A su favor quedan los resultados de sus acciones políticas. De acuerdo con Massimo de Giuseppe y Giani La Bella en Historia contemporánea de América Latina: “Su enfoque sobre los problemas fue gradual y no maximalista, tratando de convencer al país de que su aspiración no era empobrecer a las clases más acomodadas, sino mejorar el bienestar colectivo, eliminando la plaga de la pobreza extrema”.

Implementó un programa, “hambre cero”, otorgando subsidios a quienes se encontraban por debajo de la línea de pobreza, pero de manera focalizada y a cambio de algo, es decir, no era simplemente dar dinero de manera generalizada.
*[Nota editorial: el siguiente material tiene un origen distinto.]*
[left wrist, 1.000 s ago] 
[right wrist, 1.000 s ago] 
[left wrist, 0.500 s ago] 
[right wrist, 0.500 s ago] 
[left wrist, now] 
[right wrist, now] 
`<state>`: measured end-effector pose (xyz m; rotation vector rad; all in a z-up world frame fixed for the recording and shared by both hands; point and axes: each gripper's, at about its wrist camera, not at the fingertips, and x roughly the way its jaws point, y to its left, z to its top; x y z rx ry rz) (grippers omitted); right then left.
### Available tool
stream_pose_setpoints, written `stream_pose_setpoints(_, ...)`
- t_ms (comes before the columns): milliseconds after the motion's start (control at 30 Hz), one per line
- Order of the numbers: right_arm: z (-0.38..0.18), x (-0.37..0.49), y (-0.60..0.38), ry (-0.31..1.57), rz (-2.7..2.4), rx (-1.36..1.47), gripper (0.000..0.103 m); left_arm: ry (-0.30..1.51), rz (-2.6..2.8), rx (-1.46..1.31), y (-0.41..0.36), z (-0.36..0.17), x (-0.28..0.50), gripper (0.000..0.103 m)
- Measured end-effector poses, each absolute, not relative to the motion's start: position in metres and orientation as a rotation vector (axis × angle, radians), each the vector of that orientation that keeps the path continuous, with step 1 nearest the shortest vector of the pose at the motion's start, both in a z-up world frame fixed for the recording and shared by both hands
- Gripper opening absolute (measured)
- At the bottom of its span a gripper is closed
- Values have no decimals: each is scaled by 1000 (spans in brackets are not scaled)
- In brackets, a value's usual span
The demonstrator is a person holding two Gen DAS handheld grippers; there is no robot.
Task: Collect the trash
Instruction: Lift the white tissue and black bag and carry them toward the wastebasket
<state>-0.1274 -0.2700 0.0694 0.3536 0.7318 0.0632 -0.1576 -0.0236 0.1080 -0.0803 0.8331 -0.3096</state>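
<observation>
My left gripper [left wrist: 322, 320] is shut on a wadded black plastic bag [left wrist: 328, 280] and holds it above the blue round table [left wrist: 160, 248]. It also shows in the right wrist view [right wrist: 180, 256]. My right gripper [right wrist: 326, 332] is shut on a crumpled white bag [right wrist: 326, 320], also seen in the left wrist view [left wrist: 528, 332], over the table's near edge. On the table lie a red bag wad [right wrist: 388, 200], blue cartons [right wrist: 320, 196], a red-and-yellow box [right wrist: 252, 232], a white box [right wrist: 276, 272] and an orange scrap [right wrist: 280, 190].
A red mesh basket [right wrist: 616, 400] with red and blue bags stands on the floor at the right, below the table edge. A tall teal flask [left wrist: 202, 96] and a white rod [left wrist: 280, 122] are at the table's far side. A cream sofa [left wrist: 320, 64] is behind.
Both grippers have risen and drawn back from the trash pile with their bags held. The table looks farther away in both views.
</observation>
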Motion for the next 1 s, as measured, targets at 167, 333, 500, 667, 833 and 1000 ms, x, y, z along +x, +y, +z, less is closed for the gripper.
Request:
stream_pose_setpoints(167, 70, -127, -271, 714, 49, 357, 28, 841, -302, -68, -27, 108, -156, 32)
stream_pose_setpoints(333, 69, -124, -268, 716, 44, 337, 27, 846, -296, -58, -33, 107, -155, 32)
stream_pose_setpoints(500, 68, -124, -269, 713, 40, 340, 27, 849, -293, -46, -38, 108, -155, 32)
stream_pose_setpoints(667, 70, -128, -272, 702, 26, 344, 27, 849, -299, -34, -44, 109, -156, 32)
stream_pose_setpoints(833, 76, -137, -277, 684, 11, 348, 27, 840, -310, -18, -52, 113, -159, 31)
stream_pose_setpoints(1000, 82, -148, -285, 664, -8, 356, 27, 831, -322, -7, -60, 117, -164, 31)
El subsidio, señalan los autores. “variaba según las dimensiones de la familia, vinculado con la adquisición de los bienes alimenticios, la obligatoriedad de las vacunaciones, la frecuencia escolar de los hijos”. De esta forma, se redujo la pobreza y las condiciones que la propiciaban, aunque su mayor problema, y que le llevó incluso a estar en prisión, fue la terrible corrupción emanada de Odebrecht.

Lula inicia con la dificultad de tener un país profundamente dividido. En la segunda vuelta, ganó con apenas el 50.9%, una mínima diferencia ante Bolsonaro, y sin tener mayoría en el Congreso.  Le juegan en contra las condiciones actuales del mundo, aunque a su favor cuenta la experiencia y su visión de preferir una política de conciliación más que una de enfrentamiento. Por ejemplo, se habla de formar un “eje progresista” junto con Petro de Colombia, Fernández de Argentina y Boric de Chile, enfocado en la lucha contra la desigualdad, el ecologismo y el respeto a los derechos humanos.

Para empezar, Lula ha señalado que desmilitarizará la seguridad pública en su país. Hay que esperar para ver si Brasil vuelve a imponer “un modelo capaz de conjugar el respeto de las reglas del mercado con las políticas sociales”.